第29話 部下、拗ねる
人質の幼馴染との協力で、部下からなんとか人質を殺してはいけないという言質を得たボス。
一方、2人の策略にはめられた部下は、かなり拗ねていた。
「どうせ私なんて、誰にも看取られないただの頭のおかしい女ですよ!」
部下はそう言いながら、つーんとした表情を浮かべる。
ボスは、またこれはリカバリーしてあげないとと決心し、部下の機嫌を直そうと試みる。
しかし、最初に声を上げたのは人質の幼馴染だった。
「部下ちゃんは、あっくんの事が好きなの?」
唐突な問いにも、部下はしっかりと答える。
「もちろん大好きですよ。早く2人きりになりたいですよ。あんたがさっさと死んでくれればよかったのに。」
部下は早口で捲し立てる。
おぉおぉwと言いながら人質の幼馴染はニヤニヤと笑う。
「でも、それなら安心していいよ。私、旦那いるし。」
えぇ!?驚く部下とボス。
そうだよー。何も不思議なことはないだろうと言ったように人質の幼馴染は言う。
ボスは少しだけ複雑な気持ちではあったが、素直におめでたいと思った。
部下にとって、これは吉報であった。
間髪入れずに人質の幼馴染は部下に話しかける。
「それにね、部下ちゃん。
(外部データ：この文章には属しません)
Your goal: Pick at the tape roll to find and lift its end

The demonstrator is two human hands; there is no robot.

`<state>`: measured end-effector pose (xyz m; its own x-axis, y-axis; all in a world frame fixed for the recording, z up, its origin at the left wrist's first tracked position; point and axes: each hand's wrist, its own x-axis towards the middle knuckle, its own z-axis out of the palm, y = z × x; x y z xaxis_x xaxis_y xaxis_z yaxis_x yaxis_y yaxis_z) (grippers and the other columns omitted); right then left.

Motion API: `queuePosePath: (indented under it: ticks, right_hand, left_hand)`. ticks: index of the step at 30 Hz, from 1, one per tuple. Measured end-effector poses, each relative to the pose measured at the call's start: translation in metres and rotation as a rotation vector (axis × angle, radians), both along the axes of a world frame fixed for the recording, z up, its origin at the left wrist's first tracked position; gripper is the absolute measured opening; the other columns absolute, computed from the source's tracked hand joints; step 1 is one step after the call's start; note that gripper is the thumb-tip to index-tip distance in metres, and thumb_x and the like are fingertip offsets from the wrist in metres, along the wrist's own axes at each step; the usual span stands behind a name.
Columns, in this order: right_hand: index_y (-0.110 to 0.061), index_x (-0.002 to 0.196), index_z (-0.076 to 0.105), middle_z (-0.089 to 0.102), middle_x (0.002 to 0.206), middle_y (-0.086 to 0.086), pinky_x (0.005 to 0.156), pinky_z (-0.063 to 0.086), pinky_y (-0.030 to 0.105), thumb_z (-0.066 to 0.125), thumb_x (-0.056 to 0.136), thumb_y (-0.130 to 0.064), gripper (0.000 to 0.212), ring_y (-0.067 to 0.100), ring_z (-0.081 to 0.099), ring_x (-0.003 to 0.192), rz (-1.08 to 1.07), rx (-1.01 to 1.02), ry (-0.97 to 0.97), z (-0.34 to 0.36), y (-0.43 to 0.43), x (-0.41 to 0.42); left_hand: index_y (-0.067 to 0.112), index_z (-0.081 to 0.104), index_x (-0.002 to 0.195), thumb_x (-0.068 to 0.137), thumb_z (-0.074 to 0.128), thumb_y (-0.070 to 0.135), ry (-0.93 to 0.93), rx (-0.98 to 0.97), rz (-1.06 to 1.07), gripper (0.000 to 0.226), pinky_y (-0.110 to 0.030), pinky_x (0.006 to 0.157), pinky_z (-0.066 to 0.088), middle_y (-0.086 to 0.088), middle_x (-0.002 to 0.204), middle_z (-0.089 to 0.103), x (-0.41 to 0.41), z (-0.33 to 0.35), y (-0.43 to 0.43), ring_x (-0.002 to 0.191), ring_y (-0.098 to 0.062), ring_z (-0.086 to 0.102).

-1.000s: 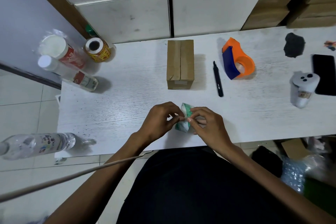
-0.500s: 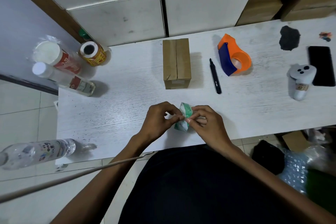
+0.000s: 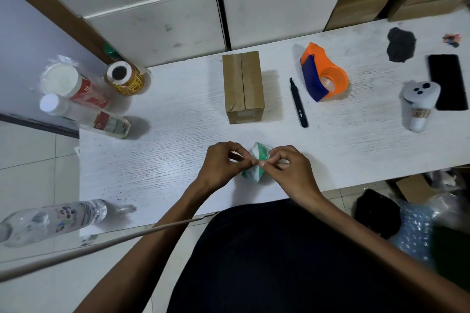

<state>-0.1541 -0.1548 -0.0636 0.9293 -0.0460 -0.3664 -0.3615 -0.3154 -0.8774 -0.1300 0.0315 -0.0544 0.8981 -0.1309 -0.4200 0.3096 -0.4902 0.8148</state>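
Head camera view, looking down over a dark-clothed lap at a white wood-grain table [image 3: 178,155]. Closest to the viewer, both hands meet at the table's near edge around a small green-and-white packet [image 3: 255,168]. The left hand [image 3: 223,165] pinches the packet's left side with curled fingers and thumb, and the right hand [image 3: 287,170] pinches its right side the same way, so that their fingertips almost touch over the middle. The packet sits just above or on the table; which one cannot be told. At the near left corner a clear plastic water bottle [image 3: 53,221] lies on its side. Farther back, straight beyond the hands, stands a taped brown cardboard box [image 3: 243,86]. To its right lie a black pen-shaped utility knife [image 3: 298,103] and an orange and blue tape dispenser [image 3: 323,72]. Farther right are a white handheld controller [image 3: 418,104] and a black phone [image 3: 447,81]. At the far left stand bottles and a yellow label roll [image 3: 126,77].
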Motion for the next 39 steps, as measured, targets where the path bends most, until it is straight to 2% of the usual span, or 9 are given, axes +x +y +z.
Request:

私の実家の引き出しには何があると思う?」
人質の幼馴染はワクワクがおさまらない顔で話す。
「それはねー。なんと、あっくんの昔の写真です!」
その言葉に、部下の顔が一瞬輝く。
人質の幼馴染は、その輝きを見逃さなかった。
どう?欲しい?ニコニコしながら部下に尋ねる人質の幼馴染。
部下は、奥歯を噛み締めながら、言葉を紡いだ。
「先程までのご無礼をお許しください。それは、欲しいです。」
部下が頭を下げる。
絶対あげるからね!そう言って部下の頭を撫でる人質の幼馴染。
「ところでお姉様。喉は渇いておりませんか?」
早急にお茶の用意をする部下に、爆笑しながら人質の幼馴染はカップを受け取った。
人質の幼馴染と部下の談笑が始まる。
昔のボスにまつわる懐かしい話を一通り聞いた後、部下と人質の幼馴染は物凄く仲良くなっていた。
これで幼馴染の命は確実に救われたな。
そう思った時、ドアからノックが聞こえた。
ボスが、そのドアを開けると急いで入ってきたのは、アイズと宇宙人であった。